4. Manually correct the data

5. Start from step one and do over. 


#  Corss-Field Constraint
When we have multiple fields per item, that must be in agremment in some way.



Accuracy

## Project : Correcting Validity
The task is to check the "productionStartYear" of the DBPedia autos datafile for valid values.
The following things should be done:
- check if the field "productionStartYear" contains a year
- check if the year is in range 1886-2014
- convert the value of the field to be just a year (not full datetime)
- the rest of the fields and values should stay the same
- if the value of the field is a valid year in the range as described above,
  write that line to the output_good file
- if the value of the field is not a valid year as described above, 
  write that line to the output_bad file
- discard rows (neither write to good nor bad) if the URI is not from dbpedia.org
- you should use the provided way of reading and writing data (DictReader and DictWriter)
  They will take care of dealing with the header.

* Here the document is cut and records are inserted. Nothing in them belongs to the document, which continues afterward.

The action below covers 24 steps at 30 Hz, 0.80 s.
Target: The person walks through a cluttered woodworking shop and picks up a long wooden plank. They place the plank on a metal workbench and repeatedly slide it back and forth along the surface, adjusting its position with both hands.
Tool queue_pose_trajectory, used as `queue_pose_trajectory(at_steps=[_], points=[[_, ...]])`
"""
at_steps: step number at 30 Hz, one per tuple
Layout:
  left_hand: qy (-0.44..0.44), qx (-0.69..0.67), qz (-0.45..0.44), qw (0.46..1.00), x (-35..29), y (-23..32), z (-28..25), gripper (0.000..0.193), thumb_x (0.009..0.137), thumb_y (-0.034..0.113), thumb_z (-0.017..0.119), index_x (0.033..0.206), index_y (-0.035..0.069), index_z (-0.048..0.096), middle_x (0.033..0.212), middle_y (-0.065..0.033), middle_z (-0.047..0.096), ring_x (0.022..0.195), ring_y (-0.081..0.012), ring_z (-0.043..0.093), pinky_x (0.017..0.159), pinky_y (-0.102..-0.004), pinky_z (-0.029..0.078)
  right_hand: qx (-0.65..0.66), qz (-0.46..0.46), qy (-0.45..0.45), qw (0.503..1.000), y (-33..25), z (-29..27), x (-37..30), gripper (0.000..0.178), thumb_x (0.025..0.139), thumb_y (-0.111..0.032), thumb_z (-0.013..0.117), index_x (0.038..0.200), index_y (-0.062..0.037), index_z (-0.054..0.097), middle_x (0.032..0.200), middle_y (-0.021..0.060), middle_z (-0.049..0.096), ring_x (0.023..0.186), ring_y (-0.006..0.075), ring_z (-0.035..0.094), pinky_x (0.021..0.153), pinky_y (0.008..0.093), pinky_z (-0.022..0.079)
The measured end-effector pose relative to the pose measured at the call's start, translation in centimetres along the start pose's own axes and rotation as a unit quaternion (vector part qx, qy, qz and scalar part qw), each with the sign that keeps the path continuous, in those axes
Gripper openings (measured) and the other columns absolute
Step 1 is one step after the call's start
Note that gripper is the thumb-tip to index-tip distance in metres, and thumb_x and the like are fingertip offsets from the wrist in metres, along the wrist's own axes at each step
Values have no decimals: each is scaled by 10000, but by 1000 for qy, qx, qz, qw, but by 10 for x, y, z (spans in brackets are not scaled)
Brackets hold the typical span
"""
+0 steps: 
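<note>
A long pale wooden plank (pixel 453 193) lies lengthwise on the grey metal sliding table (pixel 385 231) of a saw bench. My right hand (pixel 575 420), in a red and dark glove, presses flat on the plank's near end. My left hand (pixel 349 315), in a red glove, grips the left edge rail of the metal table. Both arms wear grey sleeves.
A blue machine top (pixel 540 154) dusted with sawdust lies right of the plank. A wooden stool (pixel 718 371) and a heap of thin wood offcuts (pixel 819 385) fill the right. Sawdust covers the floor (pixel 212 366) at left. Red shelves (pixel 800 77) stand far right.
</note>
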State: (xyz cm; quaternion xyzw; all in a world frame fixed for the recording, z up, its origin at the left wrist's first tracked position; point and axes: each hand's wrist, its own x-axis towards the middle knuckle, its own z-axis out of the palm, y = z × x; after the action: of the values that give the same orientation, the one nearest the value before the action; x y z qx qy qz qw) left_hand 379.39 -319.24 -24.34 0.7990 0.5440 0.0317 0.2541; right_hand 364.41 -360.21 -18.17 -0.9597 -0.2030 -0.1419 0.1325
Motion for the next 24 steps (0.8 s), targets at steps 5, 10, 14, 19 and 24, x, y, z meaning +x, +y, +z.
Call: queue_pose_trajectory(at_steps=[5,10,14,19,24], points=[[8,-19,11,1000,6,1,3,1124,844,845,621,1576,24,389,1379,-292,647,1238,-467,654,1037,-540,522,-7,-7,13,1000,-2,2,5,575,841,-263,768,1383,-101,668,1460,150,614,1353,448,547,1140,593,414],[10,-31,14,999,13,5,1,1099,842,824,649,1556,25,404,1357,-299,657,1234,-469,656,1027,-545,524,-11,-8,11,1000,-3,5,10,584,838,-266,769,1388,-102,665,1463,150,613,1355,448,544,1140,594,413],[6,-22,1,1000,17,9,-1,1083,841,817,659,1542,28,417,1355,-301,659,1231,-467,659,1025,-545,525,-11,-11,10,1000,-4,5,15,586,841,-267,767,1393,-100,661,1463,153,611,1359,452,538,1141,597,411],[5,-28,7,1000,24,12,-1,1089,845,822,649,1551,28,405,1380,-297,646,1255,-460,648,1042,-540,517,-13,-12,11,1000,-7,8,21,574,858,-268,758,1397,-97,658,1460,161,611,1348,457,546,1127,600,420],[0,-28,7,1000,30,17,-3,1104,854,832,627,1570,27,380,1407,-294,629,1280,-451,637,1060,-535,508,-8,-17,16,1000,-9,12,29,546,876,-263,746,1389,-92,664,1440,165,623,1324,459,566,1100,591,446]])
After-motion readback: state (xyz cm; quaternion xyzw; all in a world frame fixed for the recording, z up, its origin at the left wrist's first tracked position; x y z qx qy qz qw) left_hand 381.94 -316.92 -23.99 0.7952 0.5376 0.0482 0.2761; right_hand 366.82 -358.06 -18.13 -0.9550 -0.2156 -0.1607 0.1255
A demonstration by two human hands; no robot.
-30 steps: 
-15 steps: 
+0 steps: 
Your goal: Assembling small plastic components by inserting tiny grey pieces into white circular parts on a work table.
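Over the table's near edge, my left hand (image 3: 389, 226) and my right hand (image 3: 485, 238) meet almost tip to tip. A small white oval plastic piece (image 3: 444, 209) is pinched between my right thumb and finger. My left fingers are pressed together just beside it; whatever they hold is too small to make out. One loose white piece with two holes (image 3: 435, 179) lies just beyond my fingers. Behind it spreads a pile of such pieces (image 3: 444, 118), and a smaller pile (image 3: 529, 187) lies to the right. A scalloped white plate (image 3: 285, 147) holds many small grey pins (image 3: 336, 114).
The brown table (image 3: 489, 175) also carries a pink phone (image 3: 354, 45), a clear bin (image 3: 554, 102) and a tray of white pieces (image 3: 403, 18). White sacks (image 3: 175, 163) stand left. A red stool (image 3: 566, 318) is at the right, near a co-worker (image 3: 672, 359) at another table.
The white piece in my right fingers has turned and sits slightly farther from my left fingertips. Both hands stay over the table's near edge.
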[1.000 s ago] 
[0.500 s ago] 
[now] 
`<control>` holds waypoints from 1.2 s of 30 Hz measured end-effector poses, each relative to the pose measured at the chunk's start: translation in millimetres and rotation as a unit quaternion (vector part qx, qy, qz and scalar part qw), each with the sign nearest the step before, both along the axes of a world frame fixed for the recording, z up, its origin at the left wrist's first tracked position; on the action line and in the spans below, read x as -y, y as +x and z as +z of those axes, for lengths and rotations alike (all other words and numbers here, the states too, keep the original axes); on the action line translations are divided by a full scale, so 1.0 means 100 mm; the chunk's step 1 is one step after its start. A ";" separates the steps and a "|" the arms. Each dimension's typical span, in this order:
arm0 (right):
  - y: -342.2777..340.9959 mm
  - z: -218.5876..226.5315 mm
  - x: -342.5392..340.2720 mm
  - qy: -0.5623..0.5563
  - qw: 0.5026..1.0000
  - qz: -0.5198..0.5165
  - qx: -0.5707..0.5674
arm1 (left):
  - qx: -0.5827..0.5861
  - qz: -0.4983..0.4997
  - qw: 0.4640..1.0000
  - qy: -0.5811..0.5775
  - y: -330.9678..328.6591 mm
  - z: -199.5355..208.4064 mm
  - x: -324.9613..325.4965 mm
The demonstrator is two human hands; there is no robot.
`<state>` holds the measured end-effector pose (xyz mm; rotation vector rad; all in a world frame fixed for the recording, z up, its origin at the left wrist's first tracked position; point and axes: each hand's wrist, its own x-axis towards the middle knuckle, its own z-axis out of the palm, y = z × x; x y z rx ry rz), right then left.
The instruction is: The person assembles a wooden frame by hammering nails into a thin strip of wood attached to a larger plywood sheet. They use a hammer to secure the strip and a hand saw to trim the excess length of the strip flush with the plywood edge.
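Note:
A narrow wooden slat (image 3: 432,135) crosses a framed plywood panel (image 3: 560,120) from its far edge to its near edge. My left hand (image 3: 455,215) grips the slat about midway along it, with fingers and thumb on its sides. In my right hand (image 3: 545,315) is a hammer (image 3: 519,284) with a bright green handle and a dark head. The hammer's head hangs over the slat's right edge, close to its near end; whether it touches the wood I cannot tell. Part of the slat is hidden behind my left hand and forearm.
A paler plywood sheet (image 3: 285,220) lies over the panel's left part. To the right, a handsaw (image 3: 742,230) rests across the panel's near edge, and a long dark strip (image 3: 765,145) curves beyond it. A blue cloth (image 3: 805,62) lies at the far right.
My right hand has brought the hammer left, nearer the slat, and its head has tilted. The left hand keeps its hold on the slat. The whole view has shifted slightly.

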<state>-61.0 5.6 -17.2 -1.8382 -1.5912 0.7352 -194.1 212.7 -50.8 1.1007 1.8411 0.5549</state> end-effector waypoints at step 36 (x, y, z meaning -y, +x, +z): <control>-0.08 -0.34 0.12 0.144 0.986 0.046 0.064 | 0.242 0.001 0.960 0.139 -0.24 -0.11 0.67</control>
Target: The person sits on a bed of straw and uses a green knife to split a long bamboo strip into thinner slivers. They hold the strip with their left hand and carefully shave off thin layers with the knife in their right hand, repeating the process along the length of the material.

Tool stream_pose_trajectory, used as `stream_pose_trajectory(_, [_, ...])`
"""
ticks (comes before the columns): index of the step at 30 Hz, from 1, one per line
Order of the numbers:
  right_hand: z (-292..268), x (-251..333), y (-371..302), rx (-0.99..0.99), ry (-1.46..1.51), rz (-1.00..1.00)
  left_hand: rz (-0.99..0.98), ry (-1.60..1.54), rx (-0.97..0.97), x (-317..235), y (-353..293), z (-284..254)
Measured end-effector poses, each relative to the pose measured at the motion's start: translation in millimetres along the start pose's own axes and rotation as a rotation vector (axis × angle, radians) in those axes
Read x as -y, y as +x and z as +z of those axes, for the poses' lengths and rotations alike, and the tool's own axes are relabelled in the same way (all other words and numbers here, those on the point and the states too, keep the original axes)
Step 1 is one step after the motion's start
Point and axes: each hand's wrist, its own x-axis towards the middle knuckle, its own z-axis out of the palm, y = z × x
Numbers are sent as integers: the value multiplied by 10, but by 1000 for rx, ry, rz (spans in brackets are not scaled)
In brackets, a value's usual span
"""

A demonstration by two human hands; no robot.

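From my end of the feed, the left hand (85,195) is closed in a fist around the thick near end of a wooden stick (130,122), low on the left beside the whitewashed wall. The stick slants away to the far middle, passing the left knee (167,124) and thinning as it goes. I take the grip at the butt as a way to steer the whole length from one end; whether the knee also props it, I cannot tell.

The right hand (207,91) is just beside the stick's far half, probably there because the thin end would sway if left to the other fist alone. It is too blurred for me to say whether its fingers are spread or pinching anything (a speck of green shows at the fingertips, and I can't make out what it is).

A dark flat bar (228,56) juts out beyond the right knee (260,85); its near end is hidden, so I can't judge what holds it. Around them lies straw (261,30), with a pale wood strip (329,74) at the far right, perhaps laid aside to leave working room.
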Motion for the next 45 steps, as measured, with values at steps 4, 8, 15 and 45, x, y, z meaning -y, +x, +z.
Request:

You can write helper functions for checking the data and writing the files, but we will call only the 
'process_file' with 3 arguments (inputfile, output_good, output_bad).


In [3]:

import csv
import pprint

INPUT_FILE = 'data/autos1.csv'
OUTPUT_GOOD = 'data/autos-valid.csv'
OUTPUT_BAD = 'data/autos-Fixme.csv'


            
            
def process_file(input_file, output_good, output_bad):
    # store data into lists for output
    data_good = []
    data_bad = []
    with open(input_file, "r", encoding="utf-8") as f:
        reader = csv.DictReader(f)
        header = reader.fieldnames
        for row in reader:
            # validate URI value
            if row['URI'].find("dbpedia.org") < 0:
                continue

            ps_year = row['productionStartYear'][:4]
            try: # use try/except to filter valid items
                ps_year = int(ps_year)
                row['productionStartYear'] = ps_year
                if (ps_year >= 1886) and (ps_year <= 2014):
                    data_good.append(row)
                else:
                    data_bad.append(row)
            except ValueError: # non-numeric strings caught by exception
                if ps_year == 'NULL':
                    data_bad.append(row)

    # Write processed data to output files
    with open(output_good, "w", encoding="utf-8") as good:
        writer = csv.DictWriter(good, delimiter=",", fieldnames= header)
        writer.writeheader()
        for row in data_good:
            writer.writerow(row)

    with open(output_bad, "w", encoding="utf-8") as bad:
        writer = csv.DictWriter(bad, delimiter=",", fieldnames= header)
        writer.writeheader()
        for row in data_bad:
            writer.writerow(row)
            

def test():

    process_file(INPUT_FILE, OUTPUT_GOOD, OUTPUT_BAD)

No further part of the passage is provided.